Dosage and administration
At the beginning of therapy, 1 drop of 0.25% or 0.5% Arutimol eye drops is instilled into the conjunctival sac 2 times / day. When the intraocular pressure is normalized, the maintenance dose is 1 drop of 0.25% eye drops 1 time / day. Treatment with Arutymolum is usually carried out long time. A break or a dose change is carried out only as prescribed by the attending physician.
Side effects
Local reactions: On the part of the organ of vision: irritation, conjunctival hyperemia, skin of the eyelids, burning and itching in the eyes, tearing, photophobia, corneal epithelium, punctate keratopathy, corneal hypesthesia, diplopia, ptosis. When conducting fistulizing antiglaucoma operations, retinal detachment may develop in the postoperative period. Systemic reactions From the cardiovascular system: heart failure, bradycardia, bradyarrhythmia, reduction of blood pressure, collapse, AV-blockade, cardiac arrest, palpitations, and brain cerebral hypoperfusion, the brain, and the brain, and the brain, the brain, the brain, the brain, the brain, the brain, the brain, the brain, the brain, the brain, the brain, the brain, the brain, the brain, the brain, the brain, the brain, the brain, the brain, the brain, the brain, the brain, the brain, the brain, the brain, the brain, the brain, the brain, the brain, the brain, the brain, the brain, the brain, the brain, the brain, the brain, the brain, the brain, to the brain, to the brain, to the brain, to the brain, to the brain. blood circulation.
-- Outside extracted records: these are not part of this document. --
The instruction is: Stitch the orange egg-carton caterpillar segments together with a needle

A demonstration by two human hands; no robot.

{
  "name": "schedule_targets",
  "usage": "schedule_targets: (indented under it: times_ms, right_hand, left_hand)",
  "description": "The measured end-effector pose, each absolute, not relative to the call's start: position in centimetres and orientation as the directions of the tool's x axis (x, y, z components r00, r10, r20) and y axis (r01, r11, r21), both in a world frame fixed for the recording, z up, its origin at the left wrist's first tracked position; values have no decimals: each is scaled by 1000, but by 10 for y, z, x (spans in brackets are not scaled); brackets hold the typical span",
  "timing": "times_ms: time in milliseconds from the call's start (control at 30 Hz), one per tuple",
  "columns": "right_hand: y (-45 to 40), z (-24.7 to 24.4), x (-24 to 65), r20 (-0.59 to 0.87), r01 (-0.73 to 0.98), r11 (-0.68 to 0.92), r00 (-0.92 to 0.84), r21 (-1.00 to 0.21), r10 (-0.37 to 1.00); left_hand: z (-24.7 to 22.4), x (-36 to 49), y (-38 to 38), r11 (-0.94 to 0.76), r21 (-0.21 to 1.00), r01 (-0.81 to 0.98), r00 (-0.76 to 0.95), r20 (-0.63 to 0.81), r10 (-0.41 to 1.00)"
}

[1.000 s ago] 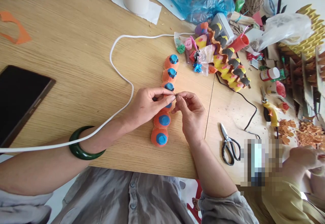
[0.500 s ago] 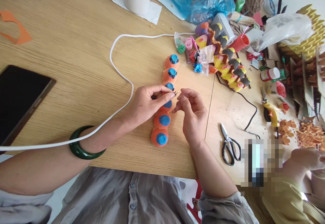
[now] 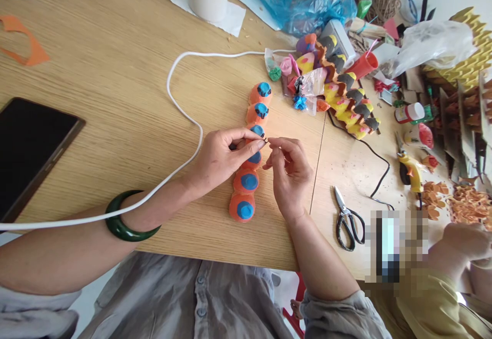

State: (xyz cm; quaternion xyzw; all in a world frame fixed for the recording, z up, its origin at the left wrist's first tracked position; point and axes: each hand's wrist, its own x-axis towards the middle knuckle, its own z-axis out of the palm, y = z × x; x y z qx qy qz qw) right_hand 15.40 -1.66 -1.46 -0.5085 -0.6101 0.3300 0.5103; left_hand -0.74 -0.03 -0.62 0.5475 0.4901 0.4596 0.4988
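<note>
Cable (image 3: 168,85) is crossing bangle (image 3: 132,235); left hand (image 3: 223,154) is pinching black bit (image 3: 266,140), right hand (image 3: 291,172) hovering alongside, fingers parted; scissors (image 3: 344,209) are lying nearby.

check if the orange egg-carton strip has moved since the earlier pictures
No, the orange egg-carton strip lies in the same place relative to the table seam.

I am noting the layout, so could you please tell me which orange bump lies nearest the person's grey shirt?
The bottom bump in the picture, with a plain blue patch; the other five sit farther from the shirt.
</note>
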Motion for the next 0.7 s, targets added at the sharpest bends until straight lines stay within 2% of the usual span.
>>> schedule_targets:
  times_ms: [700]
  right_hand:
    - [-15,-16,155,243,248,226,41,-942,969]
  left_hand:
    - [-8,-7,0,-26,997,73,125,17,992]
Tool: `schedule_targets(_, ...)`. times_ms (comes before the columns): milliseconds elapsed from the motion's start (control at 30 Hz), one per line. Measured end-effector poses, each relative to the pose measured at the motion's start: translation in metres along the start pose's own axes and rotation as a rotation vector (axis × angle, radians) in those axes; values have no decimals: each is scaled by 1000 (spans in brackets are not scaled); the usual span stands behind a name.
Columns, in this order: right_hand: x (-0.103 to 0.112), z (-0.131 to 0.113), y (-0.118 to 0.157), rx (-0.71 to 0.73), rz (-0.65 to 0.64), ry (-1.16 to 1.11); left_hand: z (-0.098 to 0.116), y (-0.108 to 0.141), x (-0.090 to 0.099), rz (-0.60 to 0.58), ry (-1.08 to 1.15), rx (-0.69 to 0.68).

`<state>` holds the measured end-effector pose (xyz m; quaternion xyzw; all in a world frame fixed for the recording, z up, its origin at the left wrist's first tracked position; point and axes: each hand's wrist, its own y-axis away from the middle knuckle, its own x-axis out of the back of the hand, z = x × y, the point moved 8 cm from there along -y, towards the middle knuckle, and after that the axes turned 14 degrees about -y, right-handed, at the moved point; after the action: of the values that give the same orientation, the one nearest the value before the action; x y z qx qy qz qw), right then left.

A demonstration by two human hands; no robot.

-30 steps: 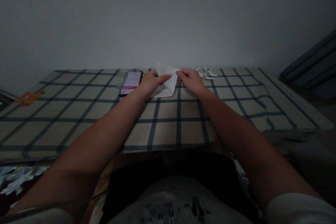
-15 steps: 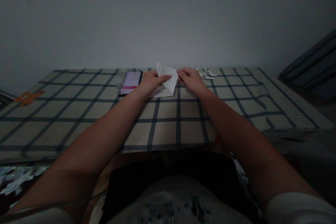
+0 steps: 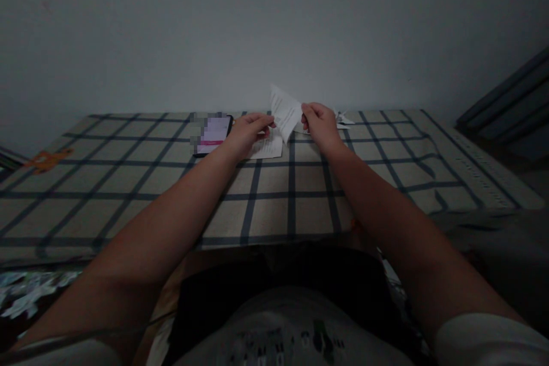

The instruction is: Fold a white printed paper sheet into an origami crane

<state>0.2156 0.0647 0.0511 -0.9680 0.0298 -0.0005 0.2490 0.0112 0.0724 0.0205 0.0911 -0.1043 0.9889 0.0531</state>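
A small sheet of printed white paper (image 3: 286,113) is held up above the table, tilted, with a corner pointing upward. My right hand (image 3: 321,124) pinches its right side between thumb and fingers. The thumb and fingertips of my left hand (image 3: 249,132) are closed at the sheet's left edge. Beneath, a second piece of printed paper (image 3: 269,150) lies on the cloth, partly covered by my left hand. Folded white paper shapes (image 3: 343,119) sit just behind my right hand, which hides part of them.
A phone (image 3: 213,136) with a lit screen lies left of my left hand. The checked tablecloth (image 3: 268,211) covers the table, which stands against a grey wall (image 3: 274,28). An orange item (image 3: 47,160) lies at the far left. White paper scraps (image 3: 30,291) show below the table's left side.
The held paper has risen and turned, so it now stands more upright with its print visible. My right hand has moved slightly right, and my hands are farther apart.
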Motion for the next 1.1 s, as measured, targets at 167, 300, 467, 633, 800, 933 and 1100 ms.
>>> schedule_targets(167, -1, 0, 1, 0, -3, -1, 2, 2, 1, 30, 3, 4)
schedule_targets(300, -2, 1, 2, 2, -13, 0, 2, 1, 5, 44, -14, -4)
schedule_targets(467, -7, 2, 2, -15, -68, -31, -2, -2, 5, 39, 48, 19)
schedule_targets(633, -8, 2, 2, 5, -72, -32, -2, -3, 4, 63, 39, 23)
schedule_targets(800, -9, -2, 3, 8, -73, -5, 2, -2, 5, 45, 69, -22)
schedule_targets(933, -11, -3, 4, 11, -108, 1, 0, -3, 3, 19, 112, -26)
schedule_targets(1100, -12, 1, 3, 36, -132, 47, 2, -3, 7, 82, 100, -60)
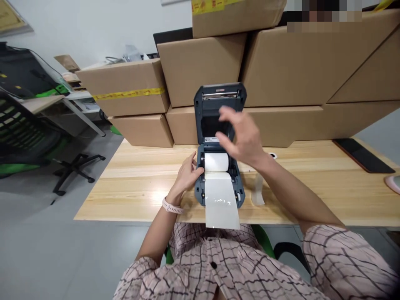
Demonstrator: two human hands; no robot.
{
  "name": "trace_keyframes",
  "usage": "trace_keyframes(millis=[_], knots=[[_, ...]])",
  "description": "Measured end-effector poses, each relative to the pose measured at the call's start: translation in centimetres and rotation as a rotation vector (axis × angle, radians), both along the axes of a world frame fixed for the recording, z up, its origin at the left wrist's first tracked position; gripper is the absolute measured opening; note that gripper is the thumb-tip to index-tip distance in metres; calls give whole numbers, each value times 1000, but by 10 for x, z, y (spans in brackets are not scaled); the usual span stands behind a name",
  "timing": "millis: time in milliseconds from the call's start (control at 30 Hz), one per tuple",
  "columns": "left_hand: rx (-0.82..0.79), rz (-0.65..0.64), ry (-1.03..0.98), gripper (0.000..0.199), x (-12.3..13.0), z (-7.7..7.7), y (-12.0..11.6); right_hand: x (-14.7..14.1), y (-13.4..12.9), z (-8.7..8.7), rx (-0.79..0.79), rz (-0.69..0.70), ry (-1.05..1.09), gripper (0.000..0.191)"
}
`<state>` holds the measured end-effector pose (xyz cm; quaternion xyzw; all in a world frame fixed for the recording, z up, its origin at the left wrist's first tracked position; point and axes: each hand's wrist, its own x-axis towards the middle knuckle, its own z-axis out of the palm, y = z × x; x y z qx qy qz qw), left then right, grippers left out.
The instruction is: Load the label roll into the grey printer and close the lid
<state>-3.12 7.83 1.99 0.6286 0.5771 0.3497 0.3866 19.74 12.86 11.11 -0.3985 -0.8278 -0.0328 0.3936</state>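
Note:
A dark label printer [200, 189] stands on the table with its lid [215, 106] raised. Inside lies a white label roll [216, 162], and its strip [221, 204] runs forward over the printer's front and past the table edge. My left hand [187, 173] rests against the printer's left side, fingers apart, thumb at the rim near the roll. In front of the raised lid, my right hand [242, 135] is lifted above the printer's right side, thumb and fingers spread with nothing between them. A pale paper strip [258, 191] is on the table right of the printer.
Cardboard boxes [201, 66] are stacked behind the printer along the back of the wooden table [125, 187]. A black phone-like slab [362, 155] lies at the right. The edge of a pale object [393, 183] shows at the far right. An office chair [76, 166] stands at the left.

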Motion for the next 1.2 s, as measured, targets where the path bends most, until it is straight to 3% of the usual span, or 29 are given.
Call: trace_keyframes(millis=[133, 300, 367, 433, 567, 667, 767, 867, 933, 1067, 1200], knots=[[-18, -3, 94, 69, 0, 2, -1, -3, -11, -24, -354, 263, -407, 81], [-5, -61, 90, 66, -2, 3, 1, -15, 21, -38, -613, 275, -592, 102], [10, -94, 93, 62, -3, 4, 2, -17, 26, -36, -667, 297, -560, 109], [13, -111, 83, 60, -3, 5, 2, -11, 24, -27, -670, 418, -452, 108], [18, -91, 18, 64, -2, 6, 0, 33, 7, 3, -606, 641, -166, 107], [24, -74, -2, 65, -1, 5, -1, 81, -2, 21, -568, 581, 3, 115], [18, -70, -4, 65, 0, 4, -1, 122, 1, 19, -601, 397, 104, 116], [22, -64, -21, 65, 0, 3, 0, 145, 16, -2, -636, 202, 116, 118], [26, -60, -29, 66, 0, 2, 1, 147, 27, -21, -685, 142, 110, 119], [27, -60, -47, 67, 0, 0, 1, 135, 41, -56, -773, 143, 101, 112], [34, -69, -67, 66, 0, 1, 0, 141, 37, -76, -856, 178, 164, 106]])
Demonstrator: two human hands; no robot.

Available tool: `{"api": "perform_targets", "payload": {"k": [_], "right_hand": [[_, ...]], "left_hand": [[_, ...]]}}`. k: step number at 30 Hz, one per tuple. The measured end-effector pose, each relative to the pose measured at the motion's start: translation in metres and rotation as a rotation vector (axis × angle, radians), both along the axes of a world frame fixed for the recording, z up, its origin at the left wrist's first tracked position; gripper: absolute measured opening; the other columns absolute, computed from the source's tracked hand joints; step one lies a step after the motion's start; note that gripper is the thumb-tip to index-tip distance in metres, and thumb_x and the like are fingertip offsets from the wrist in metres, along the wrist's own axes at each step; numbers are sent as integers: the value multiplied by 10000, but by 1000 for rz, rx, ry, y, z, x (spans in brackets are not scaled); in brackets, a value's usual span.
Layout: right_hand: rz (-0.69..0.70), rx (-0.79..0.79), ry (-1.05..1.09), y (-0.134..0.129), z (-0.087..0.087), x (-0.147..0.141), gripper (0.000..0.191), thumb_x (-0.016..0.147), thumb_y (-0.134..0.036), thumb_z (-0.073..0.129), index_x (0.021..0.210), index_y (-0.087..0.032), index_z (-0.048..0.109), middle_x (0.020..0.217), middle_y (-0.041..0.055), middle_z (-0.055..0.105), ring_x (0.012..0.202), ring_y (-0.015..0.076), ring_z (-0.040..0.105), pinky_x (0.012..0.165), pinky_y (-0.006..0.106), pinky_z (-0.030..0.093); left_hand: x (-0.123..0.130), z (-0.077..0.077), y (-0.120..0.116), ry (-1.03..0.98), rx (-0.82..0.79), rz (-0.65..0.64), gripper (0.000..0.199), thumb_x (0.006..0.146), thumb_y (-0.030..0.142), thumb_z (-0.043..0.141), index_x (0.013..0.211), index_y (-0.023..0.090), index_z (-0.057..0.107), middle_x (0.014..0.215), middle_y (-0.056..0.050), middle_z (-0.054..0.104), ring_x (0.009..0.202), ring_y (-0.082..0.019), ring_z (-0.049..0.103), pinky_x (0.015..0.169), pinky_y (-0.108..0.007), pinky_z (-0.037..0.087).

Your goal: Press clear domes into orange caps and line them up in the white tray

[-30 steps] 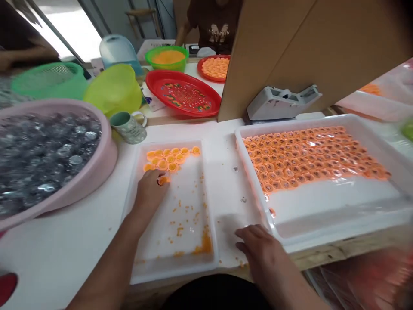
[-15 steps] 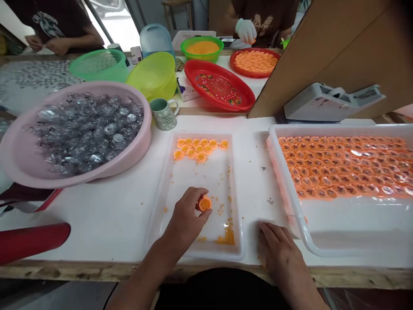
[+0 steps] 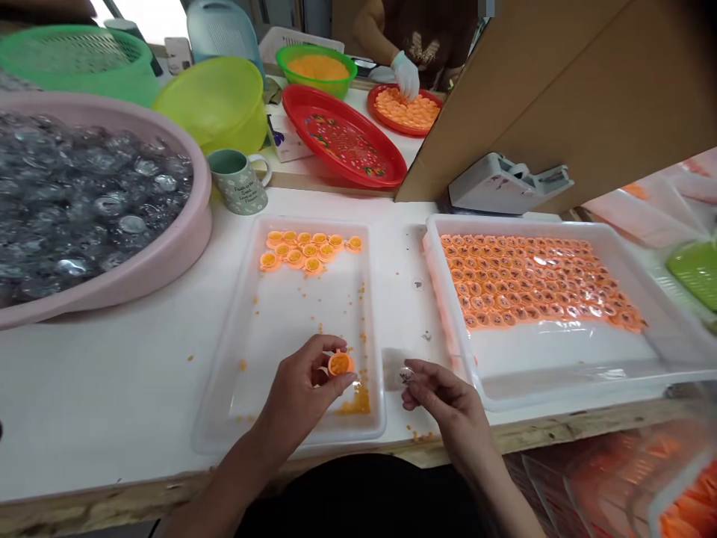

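Between the thumb and fingers of my left hand (image 3: pixel 305 385) is a small orange cup (image 3: pixel 340 365) with yellow-orange bits inside, held over the white tray (image 3: pixel 224 351). Pinched in my right hand (image 3: pixel 442 392) is a small clear round cap (image 3: pixel 406 376) with dark print, just right of that tray's wall. At the tray's far end stand several filled orange cups (image 3: pixel 302 250) in rows. Loose yellow-orange bits (image 3: pixel 357 400) lie scattered, heaped in the near right corner. A larger white tray (image 3: pixel 538 366) on the right holds many capped orange cups (image 3: pixel 504 280).
A pink basin (image 3: pixel 184 217) of clear caps stands at left. Behind are a mug (image 3: pixel 240 183), a yellow-green bowl (image 3: pixel 216 104), a red platter (image 3: pixel 347 138), a cardboard panel (image 3: pixel 504 90) and a tape dispenser (image 3: pixel 493 187). Across the table, a person's gloved hand (image 3: pixel 406 75) reaches into orange pieces.
My right hand has lifted from the table and moved toward the left hand, now showing a clear cap. My left hand still holds the orange cup. The view has swung right.
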State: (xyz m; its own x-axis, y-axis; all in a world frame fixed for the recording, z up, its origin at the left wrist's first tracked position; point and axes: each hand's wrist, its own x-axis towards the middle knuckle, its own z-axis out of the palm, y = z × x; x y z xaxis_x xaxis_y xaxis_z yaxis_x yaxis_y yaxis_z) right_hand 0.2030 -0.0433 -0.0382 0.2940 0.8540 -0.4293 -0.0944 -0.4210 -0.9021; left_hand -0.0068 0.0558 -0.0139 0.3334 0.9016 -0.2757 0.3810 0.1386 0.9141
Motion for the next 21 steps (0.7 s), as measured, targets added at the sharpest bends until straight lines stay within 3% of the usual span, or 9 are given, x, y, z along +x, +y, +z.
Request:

On the part of the respiratory system: rhinitis, shortness of breath, bronchospasm, pulmonary insufficiency. On the side of the central nervous system and peripheral nervous system: headache, goal ovokruzhenie, weakness, depression, paresthesias. From the digestive system: nausea, diarrhea. Allergic reactions: urticaria. From the skin: eczema, alopecia. Other: violation of sexual functions.
Overdose
Symptoms: possible development of systemic effects characteristic of beta-blockers: dizziness, headache, arrhythmia, bradycardia, decreased blood pressure, heart failure, bronchospasm, nausea, vomiting. Treatment: immediately wash the eyes with water or 0.9% sodium chloride solution; if necessary, conduct symptomatic therapy.
Interaction with other drugs
The combined use of Arutimol with eye drops containing epinephrine can cause pupil dilation. The specific effect of the drug is a decrease in intraocular pressure increased while the eye drops containing epinephrine and pilocarpine are used simultaneously; two beta-blockers should not be instilled into the eyes. Reducing blood pressure and slowing heart rate can be potentiated when Arutymol is combined with calcium channel blockers, reserpine and beta-blockers. Simultaneous use with insulin or oral hypoglycemic drugs can lead to hypoglycemia. , therefore, it is necessary to remove the drug 48 hours before the planned surgical intervention using general anesthesia. This data may also apply to drugs on that were applied long before.
special instructions
The patient should be warned about the need to regularly visit the doctor to measure intraocular pressure and examination of the cornea, as well as in the event of adverse reactions. If the patient wears soft contact lenses, then he should not use the drug Arutimol, because A preservative may adsorb to soft contact lenses and adversely affect eye tissue. Immediately after instillation, a short-term decrease in clarity of vision is possible. Hard contact lenses should be removed before instillation of the drug and installed again after 15 minutes. Correction may be required when transferring patients for treatment with Arutimol. refraction after the effects caused by previously used miotics. In the case of the forthcoming surgical intervention using general anesthesia, It is necessary to cancel the drug in 48 hours. Impact on the ability to drive vehicles and control mechanisms. During the treatment period, care must be taken when driving vehicles and engaging in other potentially hazardous activities that require high concentration of attention, psychomotor speed and good vision (within 30 minutes after dropping in the eye), because The drug can help reduce blood pressure, fatigue and dizziness.To an even greater extent, this occurs when the drug interacts with alcohol.